West Hartford -- Linda McMahon was on message Wednesday, briskly talking about business, jobs and the economy. But her old company, World Wrestling Entertainment, intruded with the persistence of a colorful relative.
With a litigation threat against a newspaper columnist who likened its programming to pornography, the company her husband still controls succeeded where her rivals for the U.S. Senate have failed: It focused the media, at least briefly, on WWE's racy past.
McMahon, the former chief executive officer of the company she co-founded with her husband, Vince McMahon, insisted that the subject of WWE's litigation threat over an unflattering column has not come up at their Greenwich home.
"I left WWE in 2009," McMahon said. "Yes, I'm still married to the chairman, but really what WWE does, it believes is right for it to do for its own business, is totally what it's doing."
WWE is a publicly traded company, so Vince McMahon's responsibilities are to its shareholders, though communications specialists probably could debate whether threatening a columnist who views WWE's past as "pornographic" was good or bad for the company.
It generated controversy and far more attention than the column by Chris Powell of the Journal Inquirer originally attracted. In fact, Powell's column never named WWE as it jabbed at McMahon's fitness for office, saying GOP voters learned all they needed during her first run in 2010.

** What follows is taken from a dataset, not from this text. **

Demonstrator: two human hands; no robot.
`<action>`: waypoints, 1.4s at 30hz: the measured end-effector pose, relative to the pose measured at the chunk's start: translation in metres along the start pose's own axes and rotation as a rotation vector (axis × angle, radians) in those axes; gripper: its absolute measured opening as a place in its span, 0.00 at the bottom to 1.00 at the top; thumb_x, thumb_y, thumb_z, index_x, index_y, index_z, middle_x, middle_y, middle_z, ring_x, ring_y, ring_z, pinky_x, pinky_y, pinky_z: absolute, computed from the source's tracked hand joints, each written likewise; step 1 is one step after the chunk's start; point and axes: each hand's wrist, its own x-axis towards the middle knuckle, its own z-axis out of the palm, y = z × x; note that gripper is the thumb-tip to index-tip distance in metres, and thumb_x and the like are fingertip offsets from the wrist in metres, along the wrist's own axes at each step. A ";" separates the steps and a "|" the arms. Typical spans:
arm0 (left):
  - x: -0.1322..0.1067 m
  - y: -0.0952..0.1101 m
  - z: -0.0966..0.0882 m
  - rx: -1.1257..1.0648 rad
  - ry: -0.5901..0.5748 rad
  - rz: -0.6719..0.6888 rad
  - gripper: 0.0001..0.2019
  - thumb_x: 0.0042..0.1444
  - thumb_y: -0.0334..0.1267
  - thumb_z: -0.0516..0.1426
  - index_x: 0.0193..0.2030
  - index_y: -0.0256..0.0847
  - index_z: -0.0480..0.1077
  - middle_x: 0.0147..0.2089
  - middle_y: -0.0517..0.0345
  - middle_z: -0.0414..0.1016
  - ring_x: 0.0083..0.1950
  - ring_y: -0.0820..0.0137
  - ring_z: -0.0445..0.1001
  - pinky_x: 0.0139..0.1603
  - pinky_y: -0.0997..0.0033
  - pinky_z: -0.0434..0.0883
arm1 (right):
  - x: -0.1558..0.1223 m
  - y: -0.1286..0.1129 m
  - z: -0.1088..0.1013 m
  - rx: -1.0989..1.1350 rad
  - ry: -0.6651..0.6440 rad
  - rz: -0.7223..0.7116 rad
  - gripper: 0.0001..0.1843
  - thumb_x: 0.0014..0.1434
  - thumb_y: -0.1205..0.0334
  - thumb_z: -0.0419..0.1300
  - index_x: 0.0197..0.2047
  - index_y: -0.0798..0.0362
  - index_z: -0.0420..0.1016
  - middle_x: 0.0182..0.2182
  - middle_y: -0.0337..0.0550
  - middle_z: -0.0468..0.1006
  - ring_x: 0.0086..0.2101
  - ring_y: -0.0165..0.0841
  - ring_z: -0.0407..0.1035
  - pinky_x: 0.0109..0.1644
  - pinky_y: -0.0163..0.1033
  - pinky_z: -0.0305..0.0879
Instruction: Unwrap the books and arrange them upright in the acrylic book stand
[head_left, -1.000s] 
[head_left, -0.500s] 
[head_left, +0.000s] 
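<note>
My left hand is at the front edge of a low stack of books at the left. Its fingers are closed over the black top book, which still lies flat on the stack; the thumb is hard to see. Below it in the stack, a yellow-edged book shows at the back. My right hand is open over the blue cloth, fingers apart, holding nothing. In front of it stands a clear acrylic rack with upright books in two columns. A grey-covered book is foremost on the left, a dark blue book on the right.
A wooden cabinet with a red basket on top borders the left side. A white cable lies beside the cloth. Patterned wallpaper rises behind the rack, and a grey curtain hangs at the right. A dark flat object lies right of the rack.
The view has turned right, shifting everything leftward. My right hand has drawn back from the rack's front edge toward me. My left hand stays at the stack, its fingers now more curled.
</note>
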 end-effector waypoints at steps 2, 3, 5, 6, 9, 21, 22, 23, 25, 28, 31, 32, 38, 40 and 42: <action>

"Her practical qualifications for office did not extend beyond her fantastic wealth, and that wealth derived from the business of violence, pornography, and general raunch," Powell wrote.
In a letter to Powell, the WWE's senior vice president of marketing and communications, Brian Flinn, demanded a retraction by June 4: "Should you fail to issue the retraction, we will seek legal and all available remedies."
Conflict, real or imagined, is WWE's stock in trade. It has staged feuds and grudge matches between its wrestling performers, and one long-ago story line featured Linda threatening Vince with divorce.
But if this is a story line, McMahon says she was not in on the script.
"I read about the letter that had gone to Chris Powell in my press clippings, and that's the first I knew about it," McMahon said.
Without a pause, she quickly returned to a message that reflects a new television ad about her six-point jobs plan and the day's campaign visits to small businesses, including two bakeries run by women in West Hartford.
"I am focused on the issues I think that are so much on the minds of the people in Connecticut," McMahon said, locking eyes with a reporter. "It's not changed. Those are the issues of jobs and the economy."
When pressed, McMahon neither criticized nor defended WWE's threat against Powell. She said the company has to act in its best interest.
"It has to be that way. It really has to be that way," she said.
WWE's spokesman, Bob Josephson, offered a similar view.
"WWE is a global television content creator and a publicly traded company whose core business is monetizing that very television content," he said in an email. "When our content is unfairly mischaracterized, it seriously jeopardizes our business."
Josephson said WWE recognizes that its critics are entitled to their opinions.
"The right to hold and express opinions is not the same as making the false statement of fact that WWE is in 'the business of pornography,' as Mr. Powell did," Josephson wrote. "False factual statements about the nature of our business is not the expression of opinion and serves only to maliciously damage our business and impugn the integrity of the hundreds of our Connecticut based employees who work very hard to produce some of the longest running and most popular shows on television."
He noted that all WWE broadcast programming has been rated TV-PG since 2008, while previous shows had a more adult rating of TV-14.
Asked if WWE considered the impact of its litigation threat on the McMahon campaign, he made clear it did not.
"WWE refuses to be bullied and will not allow our content to be inaccurately categorized. This is not about politics or Linda McMahon's candidacy," he said. "This is about protecting WWE's business and setting the record straight that WWE has never been in the business of pornography. We must vigorously defend our company with any and all resources at our disposal."
A company official says that as chairman and chief executive officer, Vince McMahon, who posed for photos with delegates at the Republican State Convention that recently endorsed his wife for U.S. Senate, participated in the decision to threaten Powell.